Activity: In the records below, find the line containing "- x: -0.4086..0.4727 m" and the line containing "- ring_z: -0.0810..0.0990"; please repeat exactly the lines from one to the other, both included, and nothing more.

Source data:
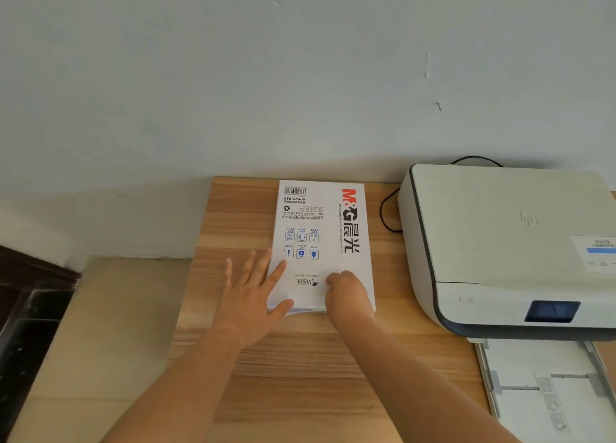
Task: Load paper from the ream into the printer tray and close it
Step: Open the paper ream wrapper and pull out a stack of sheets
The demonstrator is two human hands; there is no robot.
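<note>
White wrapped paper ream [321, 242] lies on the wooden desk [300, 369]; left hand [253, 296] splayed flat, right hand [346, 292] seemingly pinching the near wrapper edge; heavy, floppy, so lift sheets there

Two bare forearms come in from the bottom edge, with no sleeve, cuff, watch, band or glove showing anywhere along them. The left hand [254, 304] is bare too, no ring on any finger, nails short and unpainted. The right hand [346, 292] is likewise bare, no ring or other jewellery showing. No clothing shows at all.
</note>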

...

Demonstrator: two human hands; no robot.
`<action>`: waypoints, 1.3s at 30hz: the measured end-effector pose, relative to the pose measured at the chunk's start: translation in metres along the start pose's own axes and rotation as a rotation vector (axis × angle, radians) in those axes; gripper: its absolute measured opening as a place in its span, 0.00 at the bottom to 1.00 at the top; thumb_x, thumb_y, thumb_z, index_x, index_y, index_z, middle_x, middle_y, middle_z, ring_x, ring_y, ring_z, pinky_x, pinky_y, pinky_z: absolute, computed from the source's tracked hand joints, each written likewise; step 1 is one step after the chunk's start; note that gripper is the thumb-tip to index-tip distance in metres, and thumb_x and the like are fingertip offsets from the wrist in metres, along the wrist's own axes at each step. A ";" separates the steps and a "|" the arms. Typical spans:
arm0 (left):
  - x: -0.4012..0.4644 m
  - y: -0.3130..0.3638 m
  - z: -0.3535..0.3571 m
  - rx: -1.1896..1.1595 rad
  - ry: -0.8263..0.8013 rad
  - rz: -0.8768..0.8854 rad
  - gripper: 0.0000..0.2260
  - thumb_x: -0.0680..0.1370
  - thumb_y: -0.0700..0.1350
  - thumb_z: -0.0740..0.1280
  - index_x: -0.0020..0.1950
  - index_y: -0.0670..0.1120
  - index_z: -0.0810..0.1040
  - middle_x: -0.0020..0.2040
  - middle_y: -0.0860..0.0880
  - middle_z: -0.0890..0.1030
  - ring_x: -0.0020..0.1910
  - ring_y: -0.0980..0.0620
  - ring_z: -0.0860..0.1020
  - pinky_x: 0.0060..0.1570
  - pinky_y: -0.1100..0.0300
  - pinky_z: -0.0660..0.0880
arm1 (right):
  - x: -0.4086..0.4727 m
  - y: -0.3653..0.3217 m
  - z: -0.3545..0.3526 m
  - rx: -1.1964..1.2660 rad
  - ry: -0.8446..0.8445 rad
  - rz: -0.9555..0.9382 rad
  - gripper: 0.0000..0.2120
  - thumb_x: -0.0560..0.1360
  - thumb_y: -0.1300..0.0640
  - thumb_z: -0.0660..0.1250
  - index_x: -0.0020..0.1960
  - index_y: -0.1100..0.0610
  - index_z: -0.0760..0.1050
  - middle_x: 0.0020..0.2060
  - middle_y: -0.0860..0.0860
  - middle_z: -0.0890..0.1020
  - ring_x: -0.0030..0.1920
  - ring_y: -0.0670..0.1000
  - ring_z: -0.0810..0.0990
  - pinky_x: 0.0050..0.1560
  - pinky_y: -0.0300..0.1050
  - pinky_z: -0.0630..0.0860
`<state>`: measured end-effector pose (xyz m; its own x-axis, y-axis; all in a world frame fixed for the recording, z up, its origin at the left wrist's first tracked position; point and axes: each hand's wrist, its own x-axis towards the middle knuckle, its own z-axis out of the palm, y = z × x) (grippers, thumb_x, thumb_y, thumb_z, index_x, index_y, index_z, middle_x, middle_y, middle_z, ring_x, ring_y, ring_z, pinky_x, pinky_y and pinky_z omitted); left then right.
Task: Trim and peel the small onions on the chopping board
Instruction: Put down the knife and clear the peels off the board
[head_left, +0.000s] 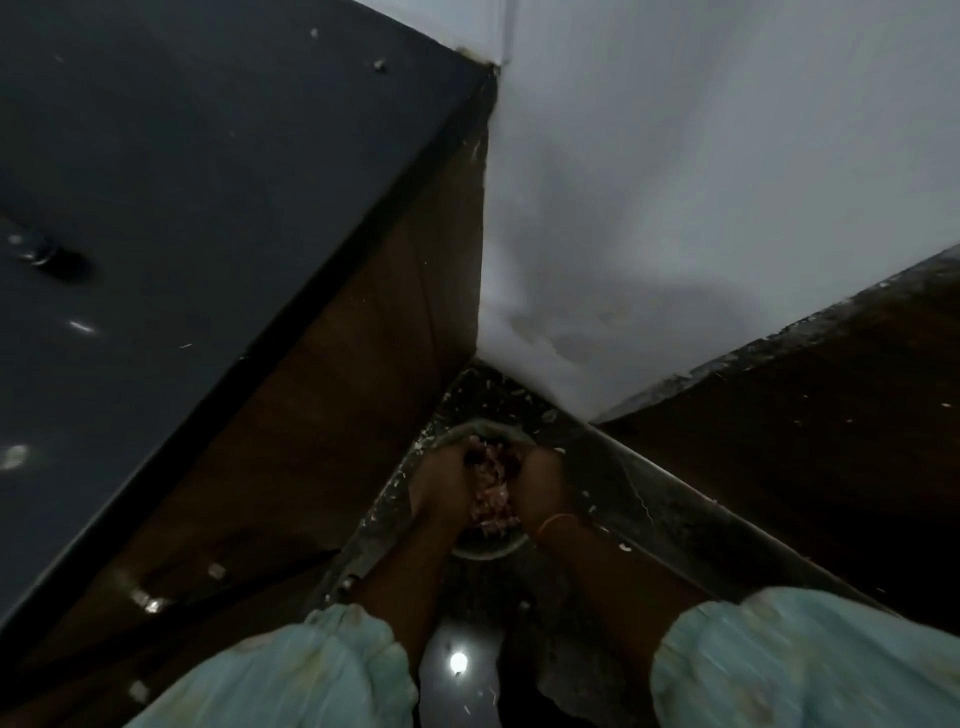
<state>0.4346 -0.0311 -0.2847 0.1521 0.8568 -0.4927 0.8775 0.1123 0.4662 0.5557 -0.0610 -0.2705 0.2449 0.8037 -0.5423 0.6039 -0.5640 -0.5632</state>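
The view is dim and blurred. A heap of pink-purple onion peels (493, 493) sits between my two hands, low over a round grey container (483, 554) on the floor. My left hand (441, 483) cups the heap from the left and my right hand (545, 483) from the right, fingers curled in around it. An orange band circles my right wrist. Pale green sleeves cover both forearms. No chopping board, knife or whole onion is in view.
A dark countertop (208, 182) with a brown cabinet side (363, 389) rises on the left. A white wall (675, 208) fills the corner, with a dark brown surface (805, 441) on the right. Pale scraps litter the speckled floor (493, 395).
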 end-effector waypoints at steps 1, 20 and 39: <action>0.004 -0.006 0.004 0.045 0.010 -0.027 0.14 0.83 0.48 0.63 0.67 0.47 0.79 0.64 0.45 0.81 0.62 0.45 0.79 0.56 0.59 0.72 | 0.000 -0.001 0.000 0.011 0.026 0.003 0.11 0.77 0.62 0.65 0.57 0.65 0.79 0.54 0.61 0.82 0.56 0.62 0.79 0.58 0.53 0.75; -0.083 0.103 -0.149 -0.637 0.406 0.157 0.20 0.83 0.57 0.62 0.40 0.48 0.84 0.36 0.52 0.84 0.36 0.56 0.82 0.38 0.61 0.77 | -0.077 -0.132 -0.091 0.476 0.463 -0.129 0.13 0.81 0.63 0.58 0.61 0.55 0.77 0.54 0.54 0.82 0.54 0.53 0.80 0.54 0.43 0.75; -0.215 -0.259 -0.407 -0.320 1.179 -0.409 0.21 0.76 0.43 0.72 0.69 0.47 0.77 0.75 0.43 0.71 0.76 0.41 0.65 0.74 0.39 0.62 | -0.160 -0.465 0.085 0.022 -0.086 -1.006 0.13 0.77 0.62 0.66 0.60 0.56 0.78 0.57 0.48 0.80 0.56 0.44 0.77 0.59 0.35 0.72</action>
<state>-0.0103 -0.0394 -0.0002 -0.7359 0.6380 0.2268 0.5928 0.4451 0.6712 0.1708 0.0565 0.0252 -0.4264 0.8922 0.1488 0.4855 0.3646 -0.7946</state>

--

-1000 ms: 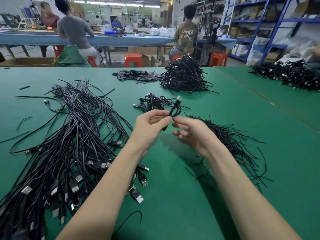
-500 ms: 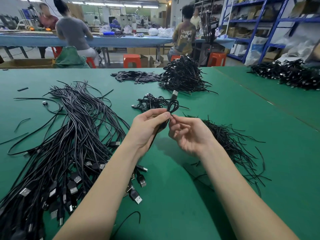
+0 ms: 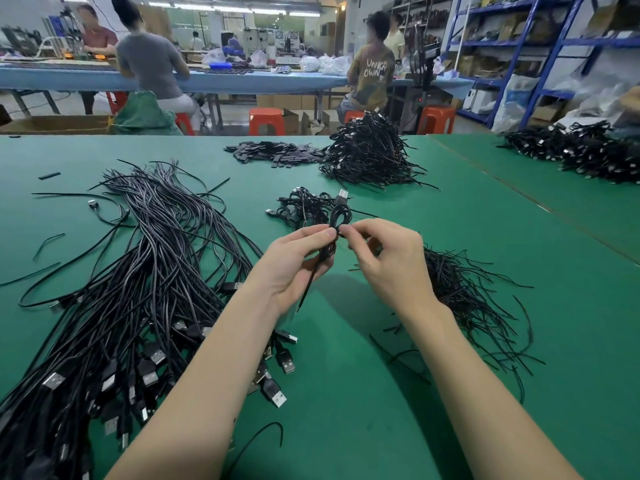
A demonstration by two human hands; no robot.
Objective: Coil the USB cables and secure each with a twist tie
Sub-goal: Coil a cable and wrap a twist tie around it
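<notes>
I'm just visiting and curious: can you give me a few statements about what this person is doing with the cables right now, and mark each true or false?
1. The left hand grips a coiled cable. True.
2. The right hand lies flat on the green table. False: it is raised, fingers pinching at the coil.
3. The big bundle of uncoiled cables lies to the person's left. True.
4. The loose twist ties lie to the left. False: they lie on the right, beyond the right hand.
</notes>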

Answer to this exercise:
  - x: -0.4086..0.4727 m
  - y: -0.3653..0.3217 m
  - z: -0.3545..0.3526 m
  - rx: -1.1964..1.2660 rad
  - ry: -0.8446..0.8445 rad
  - rz: -0.9555..0.9382 rad
  - gripper: 0.0000..0.2120
  - thumb_x: -0.0560..0.1360
  - thumb_y: -0.1300..0.0640
  - thumb_z: -0.0660..0.1250
  - index_x: -0.0020..0.1960
  - index_y: -0.1100..0.0610
  - index_z: -0.0760..0.1050
  - middle_x: 0.0020..0.2060
  - middle_y: -0.0860..0.0860
  - middle_z: -0.0890..0.1020
  - ring_x: -0.0030..0.1920
  - ring_y: -0.0670..0.1000
  - ring_z: -0.0810..0.0990

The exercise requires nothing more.